- **Prompt**: In the material below, the required lines run from the one containing "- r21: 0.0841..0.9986" through the one containing "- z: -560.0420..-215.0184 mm". Copy those lines exactly, ends included, and nothing else.

- **Exercise data**:
== Segment start ==

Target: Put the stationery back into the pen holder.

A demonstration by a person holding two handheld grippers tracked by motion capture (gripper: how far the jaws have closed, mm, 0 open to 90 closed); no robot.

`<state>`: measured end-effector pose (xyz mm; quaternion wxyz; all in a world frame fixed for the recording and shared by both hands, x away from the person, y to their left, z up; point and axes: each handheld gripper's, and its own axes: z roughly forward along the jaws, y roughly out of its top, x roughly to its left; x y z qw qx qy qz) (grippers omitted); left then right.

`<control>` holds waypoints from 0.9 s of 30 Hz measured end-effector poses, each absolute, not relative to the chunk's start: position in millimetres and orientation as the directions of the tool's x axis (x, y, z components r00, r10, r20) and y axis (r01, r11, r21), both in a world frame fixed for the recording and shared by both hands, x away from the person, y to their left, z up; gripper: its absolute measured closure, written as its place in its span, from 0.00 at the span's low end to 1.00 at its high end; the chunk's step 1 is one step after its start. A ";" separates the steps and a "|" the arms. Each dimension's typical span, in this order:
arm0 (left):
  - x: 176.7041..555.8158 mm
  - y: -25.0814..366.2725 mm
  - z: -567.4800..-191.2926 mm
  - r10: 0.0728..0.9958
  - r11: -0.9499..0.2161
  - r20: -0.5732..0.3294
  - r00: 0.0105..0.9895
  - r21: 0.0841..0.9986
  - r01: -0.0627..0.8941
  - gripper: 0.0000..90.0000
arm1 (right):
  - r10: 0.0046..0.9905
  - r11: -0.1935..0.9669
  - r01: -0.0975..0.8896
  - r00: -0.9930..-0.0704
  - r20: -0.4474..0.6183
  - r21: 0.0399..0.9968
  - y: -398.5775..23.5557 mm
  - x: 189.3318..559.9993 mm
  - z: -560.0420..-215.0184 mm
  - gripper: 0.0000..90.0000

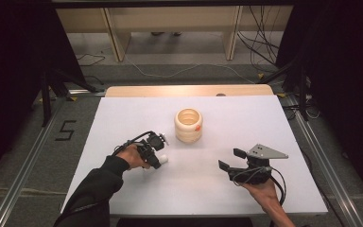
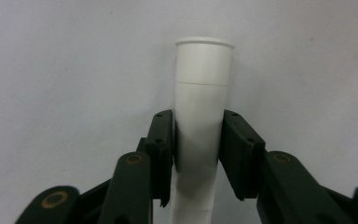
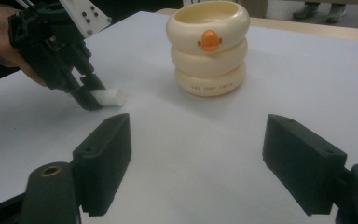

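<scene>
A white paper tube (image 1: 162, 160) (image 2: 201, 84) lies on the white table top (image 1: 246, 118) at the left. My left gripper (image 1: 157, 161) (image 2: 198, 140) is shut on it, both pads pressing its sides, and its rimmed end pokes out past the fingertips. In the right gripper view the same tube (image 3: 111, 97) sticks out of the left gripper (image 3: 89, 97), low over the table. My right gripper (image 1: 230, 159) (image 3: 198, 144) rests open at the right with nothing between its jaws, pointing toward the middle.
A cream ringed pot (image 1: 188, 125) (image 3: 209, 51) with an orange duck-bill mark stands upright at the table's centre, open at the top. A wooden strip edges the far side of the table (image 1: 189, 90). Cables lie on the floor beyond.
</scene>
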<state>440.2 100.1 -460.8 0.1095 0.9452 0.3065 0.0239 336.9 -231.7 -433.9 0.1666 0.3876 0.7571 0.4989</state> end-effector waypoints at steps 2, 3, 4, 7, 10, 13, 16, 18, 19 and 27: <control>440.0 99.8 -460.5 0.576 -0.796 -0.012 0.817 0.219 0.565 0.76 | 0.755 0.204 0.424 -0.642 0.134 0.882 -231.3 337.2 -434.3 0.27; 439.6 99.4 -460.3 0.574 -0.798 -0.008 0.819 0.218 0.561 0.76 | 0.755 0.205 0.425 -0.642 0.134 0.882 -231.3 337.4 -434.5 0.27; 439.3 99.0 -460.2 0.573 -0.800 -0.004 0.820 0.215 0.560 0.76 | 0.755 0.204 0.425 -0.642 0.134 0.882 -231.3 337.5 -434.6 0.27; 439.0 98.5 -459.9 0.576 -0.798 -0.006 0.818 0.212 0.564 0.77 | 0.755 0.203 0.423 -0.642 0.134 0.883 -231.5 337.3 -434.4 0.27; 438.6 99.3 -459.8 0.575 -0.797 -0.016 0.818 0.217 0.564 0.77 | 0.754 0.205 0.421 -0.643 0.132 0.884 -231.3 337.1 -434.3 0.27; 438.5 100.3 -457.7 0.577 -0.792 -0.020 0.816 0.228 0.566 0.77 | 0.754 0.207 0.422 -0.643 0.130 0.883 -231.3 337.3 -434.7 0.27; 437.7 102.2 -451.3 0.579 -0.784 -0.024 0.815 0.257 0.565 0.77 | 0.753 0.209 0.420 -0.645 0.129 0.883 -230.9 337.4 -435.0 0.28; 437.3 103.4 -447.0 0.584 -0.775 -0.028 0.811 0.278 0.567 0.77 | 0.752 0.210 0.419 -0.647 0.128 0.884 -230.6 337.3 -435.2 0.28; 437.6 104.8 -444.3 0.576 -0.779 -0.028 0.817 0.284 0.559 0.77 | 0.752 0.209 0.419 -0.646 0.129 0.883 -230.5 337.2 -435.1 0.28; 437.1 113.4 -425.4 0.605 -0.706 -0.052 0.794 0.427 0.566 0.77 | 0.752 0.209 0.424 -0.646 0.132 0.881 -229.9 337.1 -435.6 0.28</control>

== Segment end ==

- **Expected answer**:
  - r21: 0.0841..0.9986
  - r01: -0.0627..0.8941
  - gripper: 0.0000..90.0000
arm1 (right):
  - r10: 0.0046..0.9905
  - r11: -0.1935..0.9669
  - r01: -0.0975..0.8896
  - r00: -0.9930..-0.0704
  - r20: -0.4474..0.6183
  - r21: 0.0399..0.9968
  - y: -398.5775..23.5557 mm
  - x: 189.3318..559.9993 mm
  - z: -560.0420..-215.0184 mm

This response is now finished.